» **EXERCISE BRIEF**
Identify each line below that contains the word "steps", and copy it out.

» **DATA BELOW**
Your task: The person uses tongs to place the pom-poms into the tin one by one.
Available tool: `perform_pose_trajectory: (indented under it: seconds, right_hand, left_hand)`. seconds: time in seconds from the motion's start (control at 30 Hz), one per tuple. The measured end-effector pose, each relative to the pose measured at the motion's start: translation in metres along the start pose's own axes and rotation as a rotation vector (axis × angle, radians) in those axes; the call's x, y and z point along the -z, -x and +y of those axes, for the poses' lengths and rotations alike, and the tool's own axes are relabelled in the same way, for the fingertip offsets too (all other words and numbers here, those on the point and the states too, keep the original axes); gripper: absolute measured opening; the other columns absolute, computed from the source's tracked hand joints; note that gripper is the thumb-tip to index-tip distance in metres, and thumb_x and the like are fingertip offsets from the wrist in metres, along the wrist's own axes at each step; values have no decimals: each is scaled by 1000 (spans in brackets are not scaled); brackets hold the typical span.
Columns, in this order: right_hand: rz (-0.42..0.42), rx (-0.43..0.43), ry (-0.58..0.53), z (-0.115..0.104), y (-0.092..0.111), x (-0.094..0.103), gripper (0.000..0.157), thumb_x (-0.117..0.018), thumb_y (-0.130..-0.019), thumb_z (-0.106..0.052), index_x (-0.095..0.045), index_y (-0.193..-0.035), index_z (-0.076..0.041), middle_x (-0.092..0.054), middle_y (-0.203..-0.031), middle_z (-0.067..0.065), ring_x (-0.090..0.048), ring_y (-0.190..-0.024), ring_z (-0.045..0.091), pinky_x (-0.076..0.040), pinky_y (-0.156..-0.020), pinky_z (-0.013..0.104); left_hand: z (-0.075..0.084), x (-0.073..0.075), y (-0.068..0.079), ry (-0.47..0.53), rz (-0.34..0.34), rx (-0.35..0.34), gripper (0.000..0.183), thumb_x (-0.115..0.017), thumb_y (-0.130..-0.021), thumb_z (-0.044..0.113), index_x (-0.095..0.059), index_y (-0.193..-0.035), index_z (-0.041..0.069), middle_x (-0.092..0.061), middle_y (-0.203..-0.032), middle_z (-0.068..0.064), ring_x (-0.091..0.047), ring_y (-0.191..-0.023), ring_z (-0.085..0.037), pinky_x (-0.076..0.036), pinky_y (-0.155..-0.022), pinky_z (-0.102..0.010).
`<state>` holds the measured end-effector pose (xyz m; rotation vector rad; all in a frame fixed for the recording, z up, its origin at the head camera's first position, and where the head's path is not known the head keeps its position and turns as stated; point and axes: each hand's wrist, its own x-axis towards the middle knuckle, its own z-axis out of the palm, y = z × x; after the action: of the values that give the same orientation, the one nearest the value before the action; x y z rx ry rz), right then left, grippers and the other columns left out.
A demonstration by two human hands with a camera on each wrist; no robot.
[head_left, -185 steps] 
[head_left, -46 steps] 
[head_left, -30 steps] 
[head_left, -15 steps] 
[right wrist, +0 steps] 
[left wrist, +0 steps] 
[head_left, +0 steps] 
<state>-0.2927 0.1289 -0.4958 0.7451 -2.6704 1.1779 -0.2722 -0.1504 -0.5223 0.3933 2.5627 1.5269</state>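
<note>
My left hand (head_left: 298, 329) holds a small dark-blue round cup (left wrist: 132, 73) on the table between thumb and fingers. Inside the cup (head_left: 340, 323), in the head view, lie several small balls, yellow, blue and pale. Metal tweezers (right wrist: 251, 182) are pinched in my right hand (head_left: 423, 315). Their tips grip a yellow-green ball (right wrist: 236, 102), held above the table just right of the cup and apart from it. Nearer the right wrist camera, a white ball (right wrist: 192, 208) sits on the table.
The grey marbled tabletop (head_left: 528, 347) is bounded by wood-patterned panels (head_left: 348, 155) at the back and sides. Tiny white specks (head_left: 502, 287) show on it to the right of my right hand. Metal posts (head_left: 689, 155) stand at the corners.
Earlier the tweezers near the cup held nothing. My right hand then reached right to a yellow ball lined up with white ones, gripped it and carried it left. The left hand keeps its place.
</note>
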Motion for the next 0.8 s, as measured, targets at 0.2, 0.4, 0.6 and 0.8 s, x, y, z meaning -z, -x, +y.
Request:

» **RESPONSE TO THE EXERCISE**
[head_left, -185 steps] 
[head_left, -46 steps] 
[head_left, -30 steps] 
[head_left, -15 steps] 
[right wrist, +0 steps] 
[left wrist, +0 steps] 
[head_left, +0 steps] 

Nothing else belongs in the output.